Department of Emergency Medicine, Samsung Medical Center, Sungkyunkwan University School of Medicine, Seoul, Korea.
Healthc Inform Res. 2024 Jan;30(1):3-15. doi: 10.4258/hir.2024.30.1.3. Epub 2024 Jan 31.
Medical artificial intelligence (AI) has recently attracted considerable attention. However, training medical AI models is challenging due to privacy-protection regulations. Among the proposed solutions, federated learning (FL) stands out. FL involves transmitting only model parameters without sharing the original data, making it particularly suitable for the medical field, where data privacy is paramount. This study reviews the application of FL in the medical domain.

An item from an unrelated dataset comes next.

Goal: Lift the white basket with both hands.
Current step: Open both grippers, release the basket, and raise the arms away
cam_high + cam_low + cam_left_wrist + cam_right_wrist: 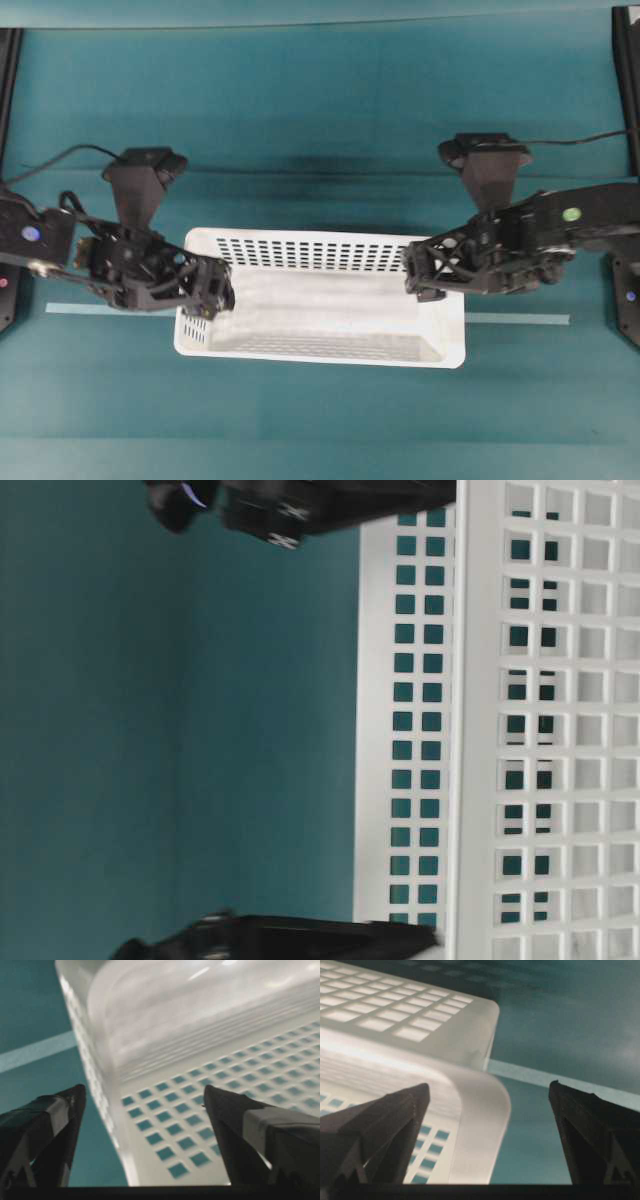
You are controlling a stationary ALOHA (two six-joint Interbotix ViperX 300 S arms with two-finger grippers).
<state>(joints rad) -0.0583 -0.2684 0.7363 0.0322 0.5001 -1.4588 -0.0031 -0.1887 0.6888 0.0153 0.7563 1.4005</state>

We conducted a literature search using the keywords "federated learning" in combination with "medical," "healthcare," or "clinical" on Google Scholar and PubMed. After reviewing titles and abstracts, 58 papers were selected for analysis. These FL studies were categorized based on the types of data used, the target disease, the use of open datasets, the local model of FL, and the neural network model. We also examined issues related to heterogeneity and security.

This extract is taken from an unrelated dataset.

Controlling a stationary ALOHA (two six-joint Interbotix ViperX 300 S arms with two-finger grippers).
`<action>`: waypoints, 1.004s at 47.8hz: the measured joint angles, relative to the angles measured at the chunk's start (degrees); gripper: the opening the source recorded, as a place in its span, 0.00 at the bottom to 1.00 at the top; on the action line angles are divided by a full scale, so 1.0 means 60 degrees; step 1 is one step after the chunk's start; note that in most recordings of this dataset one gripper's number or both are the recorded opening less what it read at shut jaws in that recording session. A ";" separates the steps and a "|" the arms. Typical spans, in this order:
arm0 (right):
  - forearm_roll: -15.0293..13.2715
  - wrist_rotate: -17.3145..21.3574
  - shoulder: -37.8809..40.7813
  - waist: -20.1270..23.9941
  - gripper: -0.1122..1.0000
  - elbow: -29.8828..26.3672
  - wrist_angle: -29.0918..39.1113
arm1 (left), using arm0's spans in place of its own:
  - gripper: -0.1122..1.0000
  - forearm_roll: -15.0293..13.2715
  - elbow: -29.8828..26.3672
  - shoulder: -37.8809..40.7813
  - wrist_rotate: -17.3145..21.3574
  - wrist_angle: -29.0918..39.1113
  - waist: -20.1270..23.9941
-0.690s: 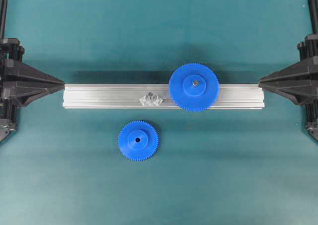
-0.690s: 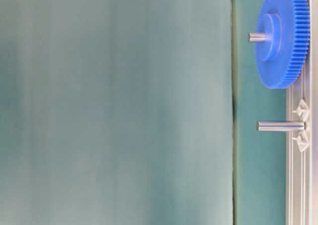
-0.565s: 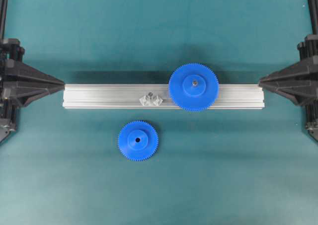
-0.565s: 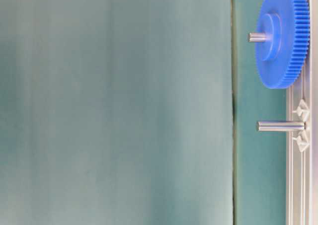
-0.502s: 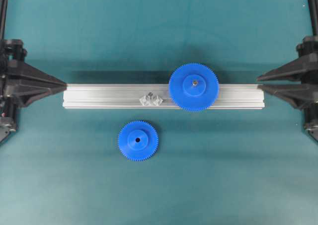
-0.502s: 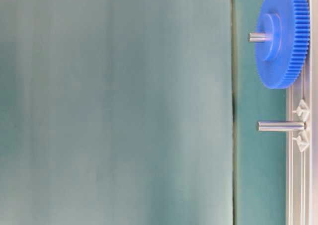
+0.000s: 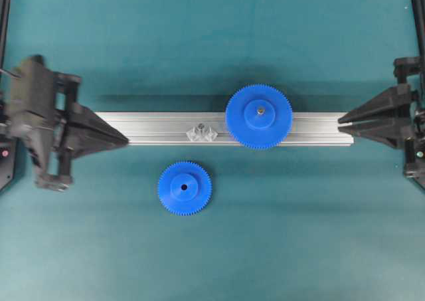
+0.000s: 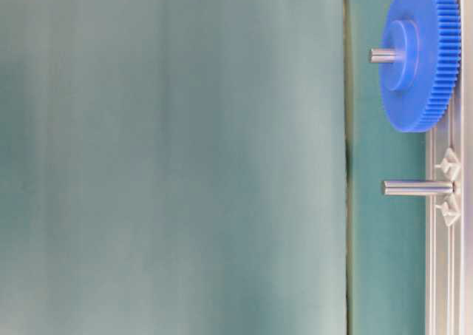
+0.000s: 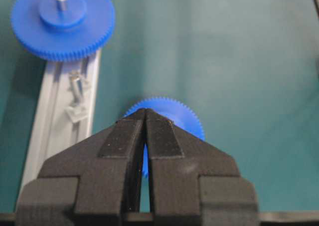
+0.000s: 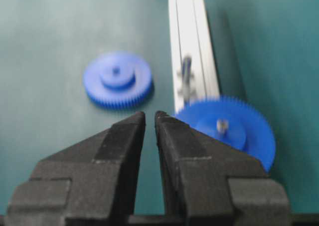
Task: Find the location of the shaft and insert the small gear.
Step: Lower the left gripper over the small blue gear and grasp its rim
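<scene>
The small gear (image 7: 184, 188) lies flat on the green mat (image 7: 299, 234), hub up, a little in front of the aluminium rail (image 7: 166, 128) and apart from it; nothing holds it yet. The shaft (image 8: 415, 188) stands bare on the rail between two small silvery brackets, just beside the larger blue gear (image 7: 258, 116), which already sits on its own pin; so the place for the small gear is free.

What has changed in the last half second: the left gripper (image 7: 123, 139) has come forward from the left edge and its tips now hang over the left end of the rail; its jaws are pressed together with nothing between them. In the left wrist view the small gear shows just past these closed tips. The right gripper (image 7: 340, 121) has drawn back a little at the right end of the rail; a narrow slit shows between its jaws, and it carries nothing.

I judge that the left arm begins the approach to the small gear; it must first spread its jaws before any grasp.
</scene>
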 measured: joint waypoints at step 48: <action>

In the investigated FL studies, the most commonly used data type was image data, and the most studied target diseases were cancer and COVID-19. The majority of studies utilized open datasets. Furthermore, 72% of the FL articles addressed heterogeneity issues, while 50% discussed security concerns.
FL in the medical domain appears to be in its early stages, with most research using open data and focusing on specific data types and diseases for performance verification purposes. Nonetheless, medical FL research is anticipated to be increasingly applied and to become a vital component of multi-institutional research.
医学人工智能(AI)最近引起了广泛关注。然而,由于隐私保护法规,训练医学AI模型具有挑战性。在提出的解决方案中,联邦学习(FL)脱颖而出。联邦学习只传输模型参数而不共享原始数据,这使其特别适用于数据隐私至关重要的医学领域。本研究回顾了联邦学习在医学领域的应用。
我们在谷歌学术和PubMed上使用关键词“联邦学习”与“医学”、“医疗保健”或“临床”相结合进行文献检索。在审阅标题和摘要后,选择了58篇论文进行分析。这些联邦学习研究根据所使用的数据类型、目标疾病、开放数据集的使用、联邦学习的本地模型以及神经网络模型进行分类。我们还研究了与异质性和安全性相关的问题。
在所调查的联邦学习研究中,最常用的数据类型是图像数据,研究最多的目标疾病是癌症和新冠肺炎。大多数研究使用了开放数据集。此外,72%的联邦学习文章讨论了异质性问题,而50%讨论了安全问题。
医学领域的联邦学习似乎尚处于早期阶段,大多数研究使用开放数据,并专注于特定的数据类型和疾病以进行性能验证。尽管如此,医学联邦学习研究预计将得到越来越多的应用,并成为多机构研究的重要组成部分。